Le roman cartographie avec précision l’économie politique de la catastrophe : le pont qui s’effondre dans le film d’India Shiva préfigure celui du Confin que Nerona inaugure ; les migrants transformés en pompiers pour combattre les mégafeux ; les « Survivors » des Jeux devenus livreurs précaires. « L’armée du crime, elle est payée pour bâcler nos maisons ; elle est payée pour les réparer ; elle est payée pour les reconstruire quand elles s’effondrent » (monologue d’Anna/Julia Roberts, mère endeuillée). Cette circularité mortifère révèle comment le capitalisme du désastre se nourrit des ruines qu’il produit.
La dimension familiale structure profondément le récit : la mère qui a choisi de garder Nerona contre l’avortement, Sibylle la sœur prophétesse aux cheveux roussis dans l’incendie d’enfance, Victoire la fille qui interroge déjà le pouvoir maternel. Cette généalogie féminine tisse une contre-histoire intime qui mine de l’intérieur le récit officiel du pouvoir.
Un roman qui bouscule : entre satire, mythe et incendie politique
Nerona opère une transformation du regard : le lecteur se trouve pris dans les rets d’une narration qui le rend complice malgré lui de cette ascension-chute, oscillant entre fascination et répulsion. Le roman active une mémoire des catastrophes : ponts qui s’effondrent, incendies qui ravagent, mers qui engloutissent, tout en les inscrivant dans une logique politique implacable.
Ce roman d’Hélène Frappat irradie par sa capacité à transmuter la satire politique en tragédie contemporaine, à faire entendre dans le brouhaha médiatique les échos d’Eschyle et de Sénèque.

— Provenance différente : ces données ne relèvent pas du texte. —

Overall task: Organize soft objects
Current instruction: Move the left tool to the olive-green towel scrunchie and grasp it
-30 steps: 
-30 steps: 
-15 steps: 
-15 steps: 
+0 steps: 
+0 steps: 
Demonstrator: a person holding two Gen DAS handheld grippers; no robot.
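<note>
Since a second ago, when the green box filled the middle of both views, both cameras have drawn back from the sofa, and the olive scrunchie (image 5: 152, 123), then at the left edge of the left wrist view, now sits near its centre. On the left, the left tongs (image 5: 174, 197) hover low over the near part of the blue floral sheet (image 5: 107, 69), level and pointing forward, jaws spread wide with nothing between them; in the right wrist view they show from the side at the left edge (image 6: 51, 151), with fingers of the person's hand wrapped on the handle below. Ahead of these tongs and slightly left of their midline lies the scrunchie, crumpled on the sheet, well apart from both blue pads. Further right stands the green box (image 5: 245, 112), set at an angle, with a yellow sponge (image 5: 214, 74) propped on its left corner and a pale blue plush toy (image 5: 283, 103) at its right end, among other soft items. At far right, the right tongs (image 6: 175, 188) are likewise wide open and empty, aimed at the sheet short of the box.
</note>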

Elle compose une partition où chaque voix, chaque registre, chaque forme contribue à l’édification d’une architecture romanesque qui magnifie autant qu’elle dénonce. Le feu qui traverse le livre – depuis l’incendie originel jusqu’aux mégafeux finaux – devient métaphore totalisante d’une politique qui se consume dans sa propre incandescence, laissant le lecteur face aux cendres encore brûlantes d’un monde possible.